Un episodio controverso ha scosso l’Aula del Senato lo scorso 5 marzo, quando il presidente del Senato, Ignazio La Russa, si è lasciato andare a un commento fuori luogo durante una discussione su temi di politica estera. Il fatto è avvenuto a Palazzo Madama, mentre si discuteva della richiesta di aiuto dei Paesi del Golfo, colpiti da rappresaglie iraniane.
Secondo quanto emerso da un video pubblicato su Repubblica.it, La Russa, apparentemente convinto di non essere ascoltato, si è rivolto ai suoi assistenti con un tono che ha suscitato polemiche: “Come si chiama quel coglione che continua a urlare?”. A questa domanda gli è stato risposto che si trattava del senatore Antonio Nicita, esponente del Partito Democratico. Subito dopo, il presidente ha aggiunto: “Abbiamo apprezzato il suo commento. Prego”. E, con tono ironico, ha concluso dicendo: “Gentilissimo, proprio”.

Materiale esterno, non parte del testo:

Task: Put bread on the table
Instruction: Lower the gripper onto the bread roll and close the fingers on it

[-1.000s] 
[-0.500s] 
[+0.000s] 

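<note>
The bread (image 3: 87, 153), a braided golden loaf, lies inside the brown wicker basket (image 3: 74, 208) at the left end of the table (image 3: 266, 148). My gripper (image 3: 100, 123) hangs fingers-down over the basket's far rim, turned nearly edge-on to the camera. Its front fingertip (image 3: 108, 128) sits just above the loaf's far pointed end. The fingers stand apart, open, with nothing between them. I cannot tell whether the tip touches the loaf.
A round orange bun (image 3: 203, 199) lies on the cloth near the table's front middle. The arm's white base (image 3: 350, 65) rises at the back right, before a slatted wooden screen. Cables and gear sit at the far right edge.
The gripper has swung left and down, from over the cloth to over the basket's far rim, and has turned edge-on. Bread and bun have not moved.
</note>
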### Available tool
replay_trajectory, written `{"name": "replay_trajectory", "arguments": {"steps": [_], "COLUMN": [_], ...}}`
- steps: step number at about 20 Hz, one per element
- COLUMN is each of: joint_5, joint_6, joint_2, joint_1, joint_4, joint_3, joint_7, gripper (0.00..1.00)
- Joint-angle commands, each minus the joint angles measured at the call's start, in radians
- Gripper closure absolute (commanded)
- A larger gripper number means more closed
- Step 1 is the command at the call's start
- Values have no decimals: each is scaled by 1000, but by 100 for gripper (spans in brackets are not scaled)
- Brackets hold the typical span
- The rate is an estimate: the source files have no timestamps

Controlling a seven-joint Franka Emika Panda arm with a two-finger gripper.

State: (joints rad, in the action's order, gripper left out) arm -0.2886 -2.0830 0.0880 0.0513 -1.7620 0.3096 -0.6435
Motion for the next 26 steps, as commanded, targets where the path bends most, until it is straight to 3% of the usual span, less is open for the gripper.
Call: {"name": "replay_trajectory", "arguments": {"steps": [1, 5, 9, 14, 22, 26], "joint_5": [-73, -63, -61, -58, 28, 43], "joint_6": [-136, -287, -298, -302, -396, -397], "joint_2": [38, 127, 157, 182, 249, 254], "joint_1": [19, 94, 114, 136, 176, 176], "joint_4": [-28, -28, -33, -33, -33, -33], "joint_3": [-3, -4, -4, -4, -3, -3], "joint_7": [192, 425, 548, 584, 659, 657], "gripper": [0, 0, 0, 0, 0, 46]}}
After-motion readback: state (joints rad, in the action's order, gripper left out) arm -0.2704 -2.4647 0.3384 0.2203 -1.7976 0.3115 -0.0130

@ilnotizia Il video del fuorionda di La Russa in Aula che dà del cog*** a Nicita, il dem- "Offende se stesso"
♬ suono originale – Il Notiziario
Nonostante il microfono fosse spento, l’audio è stato chiaramente catturato dalle telecamere che trasmettevano in diretta i lavori del Senato. Questo dettaglio ha reso l’episodio immediatamente pubblico e ha scatenato reazioni accese, soprattutto da parte del diretto interessato.
Antonio Nicita, vice presidente del Gruppo Pd, ha risposto con una nota ufficiale in cui ha espresso il proprio disappunto per quanto accaduto. “Ho appreso che il presidente La Russa, nella giornata di giovedì scorso, si è rivolto al segretario generale, a microfoni spenti all’Aula ma non alle tv, appellandomi con il termine volgare”, ha dichiarato il senatore. Nicita ha poi sottolineato la gravità dell’accaduto: “Si tratta di un fatto molto grave che evidenzia mancanza totale di rispetto istituzionale e inidoneità al ruolo. Talmente grave che il regolamento non prevede casi di tutela dei parlamentari per offese dirette a membri del Parlamento”.
Il senatore ha inoltre evidenziato come il fatto che il microfono fosse spento rappresenti un ulteriore elemento di preoccupazione: “Il fatto che il microfono fosse spento è un aggravante, non solo perché non ho potuto difendermi in quel momento, ma anche perché ciò evidenzia semmai la consuetudine di un linguaggio non idoneo al ruolo e all’istituzione”.
Nicita ha anche rivolto un pensiero al segretario generale, coinvolto indirettamente nella vicenda: “Al segretario generale va la mia solidarietà per essere stato costretto a condividere quel linguaggio”.
La vicenda non si è limitata a una questione personale tra i due politici. Nicita ha infatti sottolineato come l’episodio rappresenti un’offesa non solo nei suoi confronti, ma nei confronti dell’intera istituzione parlamentare: “Il tema non sono, infatti, le scuse personali, che non chiedo. Perché in questa istituzione sono stato offeso come senatore e l’offesa ha riguardato il Senato tutto, ciò che ciascuno di noi rappresenta e ciò che lo stesso presidente dell’istituzione rappresenta. O almeno dovrebbe rappresentare”.
Il senatore del Pd ha poi sollevato una questione più ampia legata al decoro istituzionale e al messaggio che episodi simili possono trasmettere: “Che esempio diamo alle scolaresche che vengono in Senato ad assistere ai nostri lavori? Forse l’idea che il potere conferisce a chi lo esercita il bullismo e l’impunità di offendere la dignità altrui? Come possono restare credibili le istituzioni democratiche se in Aula avvengono fatti così gravi da parte del presidente?”.
Non è la prima volta che Ignazio La Russa si trova al centro di polemiche per il suo comportamento in Aula. Un episodio simile si era verificato nel maggio 2025, quando aveva liquidato con un commento sarcastico una proposta della senatrice Julia Unterberger relativa all’impiego di agenti in Albania per contrastare i femminicidi.
L’accaduto solleva interrogativi sulla condotta dei rappresentanti delle istituzioni e sulla necessità di mantenere un alto livello di rispetto reciproco all’interno delle sedi parlamentari. Al momento, non sono arrivate dichiarazioni ufficiali da parte di La Russa in merito all’episodio o eventuali scuse indirizzate al senatore Nicita e agli altri membri dell’Aula.